Opinion
February 5, 1962
Motion by plaintiff-appellant to vacate or modify the order of this court, dated December 20, 1961. By said order this court granted by default the defendants' motion to dismiss plaintiff's appeal to this court from an order of the City Court of the City of New York on the ground that such an appeal lies only to the Appellate Term of the Supreme Court. It now appears that in its notice of appeal the plaintiff inadvertently specified the Appellate Division instead of the Appellate Term. Plaintiff's motion to vacate or modify this court's order of December 20, 1961, is denied.
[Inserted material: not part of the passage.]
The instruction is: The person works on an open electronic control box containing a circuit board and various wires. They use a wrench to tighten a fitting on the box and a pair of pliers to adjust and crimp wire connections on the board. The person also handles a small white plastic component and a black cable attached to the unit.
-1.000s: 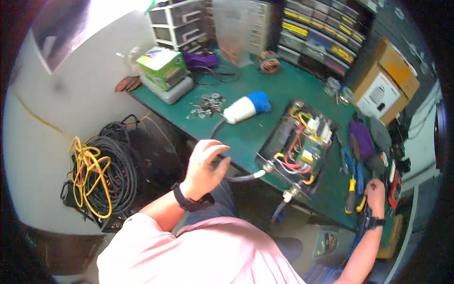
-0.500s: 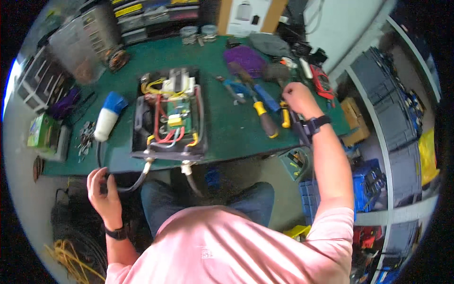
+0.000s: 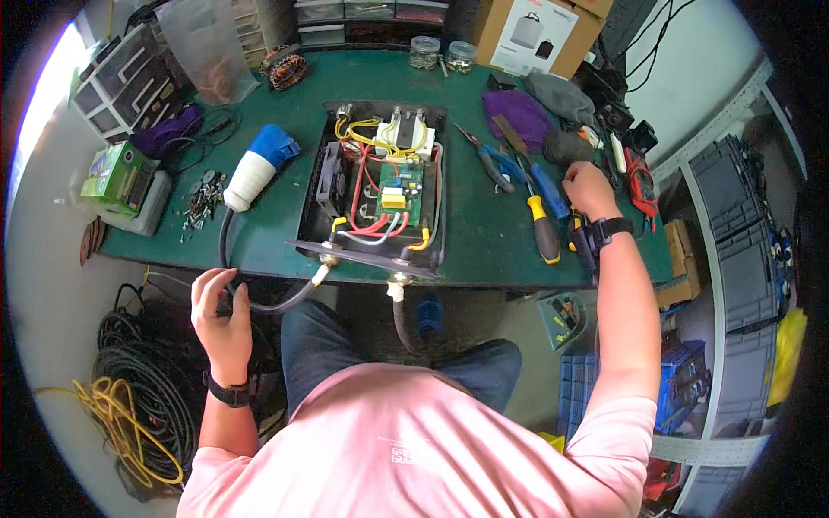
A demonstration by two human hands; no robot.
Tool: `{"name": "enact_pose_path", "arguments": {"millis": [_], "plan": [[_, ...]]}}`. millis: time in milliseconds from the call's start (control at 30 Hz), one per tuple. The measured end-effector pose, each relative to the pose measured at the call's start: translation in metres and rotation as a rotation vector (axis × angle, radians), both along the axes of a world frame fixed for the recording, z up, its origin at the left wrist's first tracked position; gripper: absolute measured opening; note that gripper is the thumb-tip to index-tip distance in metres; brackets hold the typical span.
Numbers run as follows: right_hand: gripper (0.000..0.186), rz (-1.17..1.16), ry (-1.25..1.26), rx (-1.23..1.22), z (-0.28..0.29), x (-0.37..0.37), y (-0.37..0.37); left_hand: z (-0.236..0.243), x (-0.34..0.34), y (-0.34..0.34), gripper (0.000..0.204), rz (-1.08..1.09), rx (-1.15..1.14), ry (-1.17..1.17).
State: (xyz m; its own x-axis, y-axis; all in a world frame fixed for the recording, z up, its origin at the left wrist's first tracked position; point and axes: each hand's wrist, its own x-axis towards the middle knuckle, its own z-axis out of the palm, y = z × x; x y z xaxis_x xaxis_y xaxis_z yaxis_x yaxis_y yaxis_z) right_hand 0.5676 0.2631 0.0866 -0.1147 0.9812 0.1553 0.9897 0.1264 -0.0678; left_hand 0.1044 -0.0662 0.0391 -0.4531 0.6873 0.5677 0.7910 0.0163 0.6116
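My left hand hangs just off the front edge of the bench, its fingers and thumb loosely curled round a black cable. That cable links a white and blue plug to an opened black case holding a green circuit board and coloured wires. Over at the right, my right hand is closed among the tools, near a yellow and black handle; what its fingers hold is hidden. Beside it lie a screwdriver, a blue-handled file and pliers.
A purple cloth, a grey cloth and a red meter lie beyond the tools. Loose screws are scattered left of the plug. Coiled cables rest below the bench, and shelving with grey crates stands on the right.
The view has swung, so the bench and everything on it appear farther right. Both hands keep about the same places beside the cable and the tools.
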Motion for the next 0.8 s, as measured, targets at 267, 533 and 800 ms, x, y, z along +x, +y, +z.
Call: {"name": "enact_pose_path", "arguments": {"millis": [267, 533, 800], "plan": [[0.02, -0.061, -0.035, -0.016, 0.004, -0.012, 0.003, 0.0, -0.004, -0.001, 0.022, 0.019, -0.026, -0.005], [0.023, -0.071, -0.049, -0.086, -0.008, -0.003, 0.018, 0.001, 0.001, 0.001, 0.022, 0.031, -0.05, -0.016], [0.023, -0.096, -0.027, -0.095, -0.005, -0.011, 0.019, -0.003, -0.003, 0.002, 0.023, 0.014, -0.046, -0.018]]}}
Such denial, however, is without prejudice to an application by plaintiff in the City Court, pursuant to section 107 of the Civil Practice Act, to amend its said notice of appeal, or, if such motion has been made and denied, to an application for reargument in the City Court. Such court is fully empowered to direct the necessary amendment to be made ( Kalish v. Belmont Motors, 280 App. Div. 824; Vesper v. Callahan, 276 App. Div. 784; Vose v. Conkling, 159 App. Div. 201; cf. Waldo v. Schmidt, 200 N.Y. 199, 203-204). Our prior order of dismissal was likewise intended to be without prejudice to such an application by plaintiff in the City Court pursuant to said section 107 of the Civil Practice Act. Ughetta, Acting P.J., Kleinfeld, Christ, Hill and Rabin, JJ., concur.